Aquí no hay intercambio con el medio.
También tiene dos alternativas: una que llamo estar solo y otra que llamo sentirse solo.
La diferencia es la medida en la cual soy suficiente compañía para mí mismo. Cuando me siento solo (aun cuando esté rodeado de gente) no me acompaño conmigo, siento dentro de mí la soledad. Estar solo, en cambio, puede ser también una elección. Puede ser una manera de estar más conmigo que nunca.
Cuando equiparé estos seis puntos a una escalera, quise significar que cada peldaño que descendemos nos alejamos más de los demás, nos alejamos de la posibilidad de intimar.
Cada contacto con el medio es un estímulo. El único estímulo incondicional es el de la intimidad.

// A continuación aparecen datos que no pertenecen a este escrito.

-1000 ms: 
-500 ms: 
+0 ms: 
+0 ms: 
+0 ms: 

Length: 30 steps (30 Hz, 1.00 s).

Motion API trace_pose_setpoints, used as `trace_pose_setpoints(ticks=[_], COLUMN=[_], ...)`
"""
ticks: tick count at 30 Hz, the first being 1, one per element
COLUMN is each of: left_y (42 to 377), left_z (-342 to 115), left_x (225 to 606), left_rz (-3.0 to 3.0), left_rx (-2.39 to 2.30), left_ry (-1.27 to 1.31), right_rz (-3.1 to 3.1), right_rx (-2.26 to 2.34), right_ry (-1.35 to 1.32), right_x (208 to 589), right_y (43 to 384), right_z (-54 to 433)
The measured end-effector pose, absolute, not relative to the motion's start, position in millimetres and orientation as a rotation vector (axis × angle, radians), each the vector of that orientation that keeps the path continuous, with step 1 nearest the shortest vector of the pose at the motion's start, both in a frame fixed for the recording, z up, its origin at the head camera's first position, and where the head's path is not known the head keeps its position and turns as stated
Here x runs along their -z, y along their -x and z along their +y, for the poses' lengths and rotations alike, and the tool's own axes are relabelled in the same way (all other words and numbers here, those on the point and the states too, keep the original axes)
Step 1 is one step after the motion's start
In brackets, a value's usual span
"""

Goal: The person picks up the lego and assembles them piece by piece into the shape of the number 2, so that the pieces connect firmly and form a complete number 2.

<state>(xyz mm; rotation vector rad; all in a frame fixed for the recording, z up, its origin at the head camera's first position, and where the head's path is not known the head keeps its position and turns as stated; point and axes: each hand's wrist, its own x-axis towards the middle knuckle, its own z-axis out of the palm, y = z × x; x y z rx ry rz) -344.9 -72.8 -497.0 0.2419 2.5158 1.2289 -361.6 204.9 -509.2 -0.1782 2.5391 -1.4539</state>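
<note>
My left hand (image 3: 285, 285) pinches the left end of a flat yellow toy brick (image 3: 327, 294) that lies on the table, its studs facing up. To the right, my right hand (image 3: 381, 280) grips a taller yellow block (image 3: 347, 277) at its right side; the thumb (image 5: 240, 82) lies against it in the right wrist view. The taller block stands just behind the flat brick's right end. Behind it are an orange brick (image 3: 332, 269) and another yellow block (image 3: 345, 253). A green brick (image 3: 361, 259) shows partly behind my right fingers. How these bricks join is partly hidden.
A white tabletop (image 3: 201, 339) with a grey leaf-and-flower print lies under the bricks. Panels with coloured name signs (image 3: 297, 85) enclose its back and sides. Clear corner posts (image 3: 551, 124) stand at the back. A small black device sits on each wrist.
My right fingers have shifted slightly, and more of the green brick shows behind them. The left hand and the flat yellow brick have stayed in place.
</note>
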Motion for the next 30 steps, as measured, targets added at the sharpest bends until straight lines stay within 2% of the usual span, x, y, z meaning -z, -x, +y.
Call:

Incondicionales quiere decir que no están referidos a lo que hago, sino a lo que soy.
No es lo mismo:
«Te portaste mal» (condicional), que «Sos malo» (incondicional), ni «¡Qué bien te salió esto!» (condicional), que «¡Qué hábil que sos!» (incondicional).
Cuando me asusta el rechazo incondicional, cuando tengo miedo de lo que me darán a cambio de lo que soy, entonces huyo, juego o trabajo, y si no me alcanza… me refugio en los pasatiempos o en los ritos. Si no es suficiente… me aíslo.
La inversa también es cierta.
Si rompo mi aislamiento, si termino con los ritos Y los pasatiempos, si trabajo en la medida que quiero y si dejo de jugar a la vida, entonces… llego al peldaño en el que quiero estar: la intimidad.